Notice is hereby given that the following filing(s) has/have been
made with the Commission pursuant to provisions of the Act and rules
promulgated under the Act. All interested persons are referred to the
application(s) and/or declaration(s) for complete statements of the
proposed transaction(s) summarized below. The application(s) and/or
declaration(s) and any amendment(s) is/are available for public
inspection through the Commission's Branch of Public Reference.
Interested persons wishing to comment or request a hearing on the
application(s) and/or declaration(s) should submit their views in
writing by March 6, 2001, to the Secretary, Securities and Exchange
Commission, Washington, DC 20549-0609, and serve a copy on the relevant
applicant(s) and/or declarant(s) at the address(es) specified below.
Proof of service (by affidavit or, in the case of an attorney at law,
by certificate) should be filed with the request. Any request for
hearing should identify specifically the issues of facts or law that
are disputed. A person who so requests will be notified of any hearing,
if ordered, and will receive a copy of any notice or order issued in
the matter. After March 6, 2001, the application(s) and/or
declaration(s), as filed or as amended, may be granted and/or permitted
to become effective.
CMS Energy Corporation (70-9843)
CMS Energy Corporation (``CMS Energy''), Fairlane Plaza South, 330
Town Center Drive, Suite 1100, Dearborn, Michigan 48126, a Michigan
public-utility holding company claiming exemption under section 3(a)(1)
of the Act by rule 2, has filed an application under sections 9(a)(2)
and 10 of the Act.
CMS Energy proposed to acquire indirectly, through Consumers Energy
Company (``Consumers Energy''), its public utility subsidiary, all of
the voting securities of Michigan Electric Transmission Company
(``Michigan Transco''), a currently inactive Michigan corporation. In
exchange for these voting securities, Consumers Energy intends to
transfer its ownership interest in certain transmission facilities
(``Transmission Assets'') to Michigan Transco (``Transfer'').

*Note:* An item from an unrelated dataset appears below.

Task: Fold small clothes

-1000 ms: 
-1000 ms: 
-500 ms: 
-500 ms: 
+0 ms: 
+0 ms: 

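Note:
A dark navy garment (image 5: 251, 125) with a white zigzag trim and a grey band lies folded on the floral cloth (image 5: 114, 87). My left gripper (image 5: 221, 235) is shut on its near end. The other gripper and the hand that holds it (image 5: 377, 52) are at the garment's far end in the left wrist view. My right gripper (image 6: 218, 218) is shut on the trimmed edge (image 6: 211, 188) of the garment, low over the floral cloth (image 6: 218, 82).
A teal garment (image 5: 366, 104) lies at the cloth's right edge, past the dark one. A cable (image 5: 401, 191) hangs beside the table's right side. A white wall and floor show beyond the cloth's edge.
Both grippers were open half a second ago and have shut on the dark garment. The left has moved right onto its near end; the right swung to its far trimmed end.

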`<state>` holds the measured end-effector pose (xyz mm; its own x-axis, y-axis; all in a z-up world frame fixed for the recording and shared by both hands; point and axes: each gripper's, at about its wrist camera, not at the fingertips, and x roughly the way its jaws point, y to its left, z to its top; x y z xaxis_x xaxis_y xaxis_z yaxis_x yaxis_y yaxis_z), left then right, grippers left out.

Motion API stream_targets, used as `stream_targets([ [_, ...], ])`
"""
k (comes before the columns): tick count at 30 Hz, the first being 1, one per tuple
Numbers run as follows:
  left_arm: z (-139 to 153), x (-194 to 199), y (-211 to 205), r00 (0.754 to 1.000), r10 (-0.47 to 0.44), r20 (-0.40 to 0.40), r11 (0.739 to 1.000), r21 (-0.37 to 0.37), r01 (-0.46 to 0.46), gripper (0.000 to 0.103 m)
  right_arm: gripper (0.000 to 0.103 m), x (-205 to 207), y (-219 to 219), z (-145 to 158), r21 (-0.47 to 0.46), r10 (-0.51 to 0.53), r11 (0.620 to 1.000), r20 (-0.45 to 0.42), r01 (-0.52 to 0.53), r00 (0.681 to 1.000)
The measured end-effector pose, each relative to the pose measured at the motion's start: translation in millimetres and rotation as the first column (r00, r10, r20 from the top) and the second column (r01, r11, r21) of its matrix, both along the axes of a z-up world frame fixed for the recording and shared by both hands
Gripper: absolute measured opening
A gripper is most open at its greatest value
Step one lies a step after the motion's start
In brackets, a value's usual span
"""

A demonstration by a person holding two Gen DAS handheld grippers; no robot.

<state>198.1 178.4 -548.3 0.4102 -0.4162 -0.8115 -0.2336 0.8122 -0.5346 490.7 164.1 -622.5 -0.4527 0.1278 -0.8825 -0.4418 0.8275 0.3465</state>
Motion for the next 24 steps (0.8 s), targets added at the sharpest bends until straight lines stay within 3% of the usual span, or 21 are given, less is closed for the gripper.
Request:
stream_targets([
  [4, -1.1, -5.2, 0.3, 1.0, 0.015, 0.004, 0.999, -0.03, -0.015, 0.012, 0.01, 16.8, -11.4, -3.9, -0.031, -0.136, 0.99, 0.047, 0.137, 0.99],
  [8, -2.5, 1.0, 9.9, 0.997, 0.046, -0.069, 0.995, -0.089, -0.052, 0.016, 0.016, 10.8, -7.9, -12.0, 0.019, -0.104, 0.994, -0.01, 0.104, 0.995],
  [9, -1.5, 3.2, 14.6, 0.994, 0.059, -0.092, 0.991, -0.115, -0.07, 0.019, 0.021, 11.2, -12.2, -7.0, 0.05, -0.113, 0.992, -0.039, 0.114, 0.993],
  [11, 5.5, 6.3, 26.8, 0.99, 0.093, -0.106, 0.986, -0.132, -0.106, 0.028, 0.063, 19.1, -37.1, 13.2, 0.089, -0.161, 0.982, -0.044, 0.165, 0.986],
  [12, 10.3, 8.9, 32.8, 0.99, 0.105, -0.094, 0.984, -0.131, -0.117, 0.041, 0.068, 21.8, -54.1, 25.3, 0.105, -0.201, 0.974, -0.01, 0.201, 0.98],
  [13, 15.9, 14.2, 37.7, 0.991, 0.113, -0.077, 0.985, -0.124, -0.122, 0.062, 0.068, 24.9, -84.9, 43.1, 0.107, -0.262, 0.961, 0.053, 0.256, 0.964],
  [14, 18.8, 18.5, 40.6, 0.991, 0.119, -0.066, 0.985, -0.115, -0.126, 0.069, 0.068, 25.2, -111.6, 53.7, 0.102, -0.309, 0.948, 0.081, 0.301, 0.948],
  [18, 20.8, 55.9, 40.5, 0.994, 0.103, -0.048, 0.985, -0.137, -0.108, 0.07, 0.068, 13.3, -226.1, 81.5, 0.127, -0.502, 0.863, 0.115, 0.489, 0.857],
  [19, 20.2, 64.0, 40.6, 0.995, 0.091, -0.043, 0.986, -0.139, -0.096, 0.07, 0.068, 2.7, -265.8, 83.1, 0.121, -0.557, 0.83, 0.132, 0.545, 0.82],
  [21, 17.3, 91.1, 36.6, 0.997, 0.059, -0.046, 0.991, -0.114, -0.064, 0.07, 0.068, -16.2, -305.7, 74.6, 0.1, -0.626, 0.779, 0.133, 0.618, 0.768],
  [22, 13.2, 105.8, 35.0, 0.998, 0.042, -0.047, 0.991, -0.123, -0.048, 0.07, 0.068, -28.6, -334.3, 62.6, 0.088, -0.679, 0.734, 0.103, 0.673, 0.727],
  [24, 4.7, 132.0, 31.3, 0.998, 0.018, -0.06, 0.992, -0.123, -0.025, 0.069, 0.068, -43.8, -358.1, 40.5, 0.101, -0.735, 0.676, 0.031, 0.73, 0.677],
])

The
Transmission Assets, which will be transferred at their actual
depreciated value, consist of: transmission lines (including towers,
poles, and conductors); transformers with voltage ratings of 120kV and
above; generation tie lines from the transmission grid to the point of
connection to the generator step-up transformers; associated voltage
control devices and power flow control devices; associated transmission
substations; and spare transmission equipment. Upon acquiring the
Transmission Assets, Michigan Transco will become a public-utility
company within the meaning of the Act.
CMS Energy states that the Transfer is designed to allow Consumers
Energy, in the future, either to sell its transmission system to an
unaffiliated third-party or transfer control of it to a regional
transmission organization. It is stated that the formation of Michigan
Transco is expected to create synergies that result in better regional
transmission service. Consumers Energy states that it intends to
continue to provide electric generation and distribution services to
retail customers.
After the Transfer, Consumers Energy will claim, and CMS Energy
will continue to claim, exemption from registration by rule 2, under
sections 3(a)(2) and 3(a)(1) of the Act, respectively.

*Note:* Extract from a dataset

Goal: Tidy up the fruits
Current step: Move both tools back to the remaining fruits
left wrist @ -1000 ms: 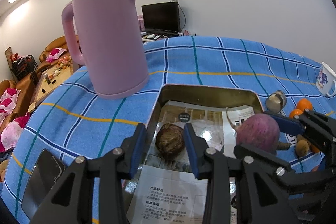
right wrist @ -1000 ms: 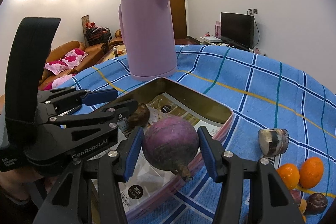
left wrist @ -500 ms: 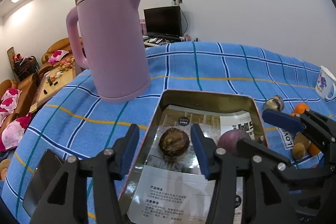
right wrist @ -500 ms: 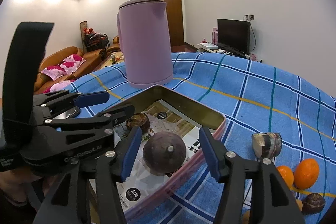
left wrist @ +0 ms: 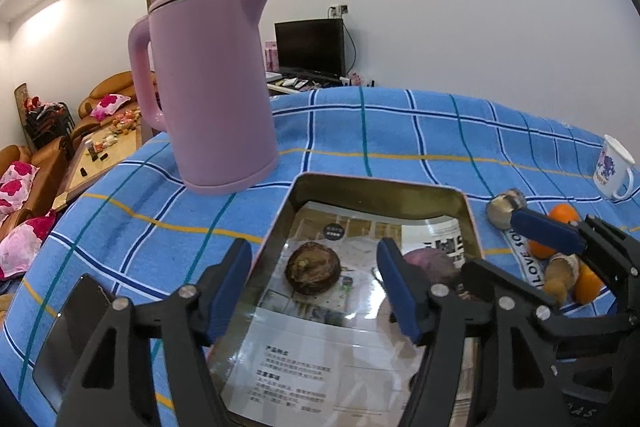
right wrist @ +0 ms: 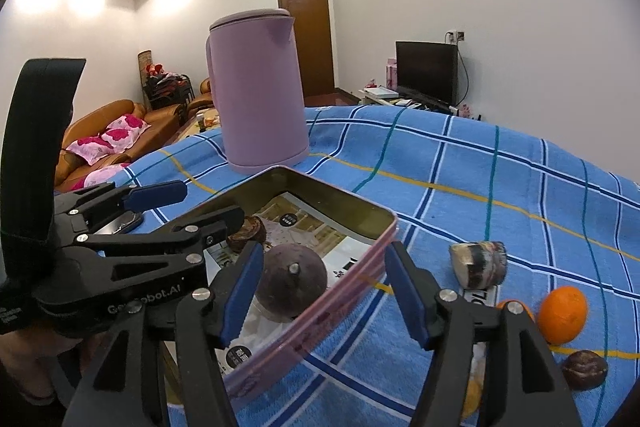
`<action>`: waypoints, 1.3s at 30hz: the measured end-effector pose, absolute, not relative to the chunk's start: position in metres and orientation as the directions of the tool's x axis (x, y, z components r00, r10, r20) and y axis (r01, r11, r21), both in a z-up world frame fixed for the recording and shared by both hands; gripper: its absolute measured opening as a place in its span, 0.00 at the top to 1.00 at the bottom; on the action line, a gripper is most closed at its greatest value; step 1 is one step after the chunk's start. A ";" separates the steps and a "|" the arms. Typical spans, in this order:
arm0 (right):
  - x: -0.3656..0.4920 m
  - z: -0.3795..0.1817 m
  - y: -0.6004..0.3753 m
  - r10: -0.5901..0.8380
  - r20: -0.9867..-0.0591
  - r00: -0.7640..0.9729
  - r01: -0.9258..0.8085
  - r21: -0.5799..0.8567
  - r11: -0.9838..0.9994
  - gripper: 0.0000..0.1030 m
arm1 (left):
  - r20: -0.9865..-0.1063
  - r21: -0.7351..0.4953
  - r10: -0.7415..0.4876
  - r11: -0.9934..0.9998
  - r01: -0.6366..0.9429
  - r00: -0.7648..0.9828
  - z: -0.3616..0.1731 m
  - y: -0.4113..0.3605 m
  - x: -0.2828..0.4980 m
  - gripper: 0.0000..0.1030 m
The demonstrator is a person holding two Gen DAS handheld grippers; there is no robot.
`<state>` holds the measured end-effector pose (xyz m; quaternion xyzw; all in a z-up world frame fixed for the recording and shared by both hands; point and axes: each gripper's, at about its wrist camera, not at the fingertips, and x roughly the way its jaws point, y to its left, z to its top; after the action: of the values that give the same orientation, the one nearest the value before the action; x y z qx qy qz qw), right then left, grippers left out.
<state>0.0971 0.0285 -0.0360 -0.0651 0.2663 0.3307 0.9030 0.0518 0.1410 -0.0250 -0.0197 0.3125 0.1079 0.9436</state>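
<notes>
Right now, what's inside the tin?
In the tin: a printed paper liner, a brown fruit and a purple fruit, apart. Whatever lies under the paper is hidden.

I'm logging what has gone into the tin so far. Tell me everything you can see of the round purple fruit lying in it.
The purple fruit is round, dull and dark purple, with a short stub of stem facing the right wrist camera. It lies in the tin on printed paper, near the tin's right wall, with a smaller brown fruit apart from it to its left. The right gripper is open around it, fingers clear of its skin. Its underside is hidden.
</notes>
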 end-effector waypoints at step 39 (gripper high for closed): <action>0.079 -0.050 -0.112 0.311 -0.650 0.693 -0.384 0.032 0.923 0.51 | -0.602 0.010 -0.066 0.996 0.090 0.796 -0.033 0.009 0.049 0.29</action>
<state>0.0793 -0.1116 -0.0505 -0.0532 0.3428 0.1893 0.9186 0.0486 0.0090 -0.0333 0.0188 0.3166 -0.0411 0.9475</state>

Ameren Corporation, et al. (70-9805)
Ameren Corporation (``Ameren''), a registered holding company, and
its two wholly owned combination gas and electric utility subsidiaries,
Union Electric Company (``UE''), both located at 1901 Chouteau Avenue,
St. Louis, Missouri 63103, and Central Illinois Public Service Company
(``CIPS''), 607 East Adams Street, Springfield, Illinois 62739
(collectively, ``Applicants''), have filed an application-declaration
under sections 6(a), 7, 9(a), 10, 12(b), 12(c), 12(d) and 12(f) of the
Act and rules 43, 44, 45, 46 and 54 under the Act.
Ameren owns all of the issued and outstanding common stock of UE
and
[[Page 10764]]
CIPS. Together, UE and CIPS provide retail and wholesale electric
service to approximately 1.5 million customers and retail natural gas
service to approximately 300,000 customers in Missouri and Illinois. UE
owns and operates certain utility assets and provides electric service
and natural gas service in both Missouri and Illinois. Authorization is
sought for certain transactions (``Asset Transfer'') that would result
in the acquisition by CIPS of UE's electric transmission assets in
Illinois other than those associated with UE's Venice, Illinois
generating plant and UE's electric distribution assets in Illinois
(``T&D Assets''), and UE's retail gas distribution facilities in
Illinois (``Gas Facilities'' and together with T&D Assets, ``Acquired
Assets''). In connection with the Asset Transfer, CIPS would assume
certain obligations of UE that are associated with the Acquired Assets.
Applicants propose to transfer approximately one-half of the
Acquired Assets (``Transferred Assets'') from UE directly to CIPS in
return for a promissory note to be issued by CIPS in an amount equal to
approximately one-half of the total net book value of the Acquired
Assets, net of liabilities.\1\ The promissory note would have a market
rate of interest based on interest rates charged for generally
comparable unsecured five-year notes issued by companies whose credit
quality and bond ratings are comparable to those of CIPS. Applicants
state that the initial term of the promissory note would be five years.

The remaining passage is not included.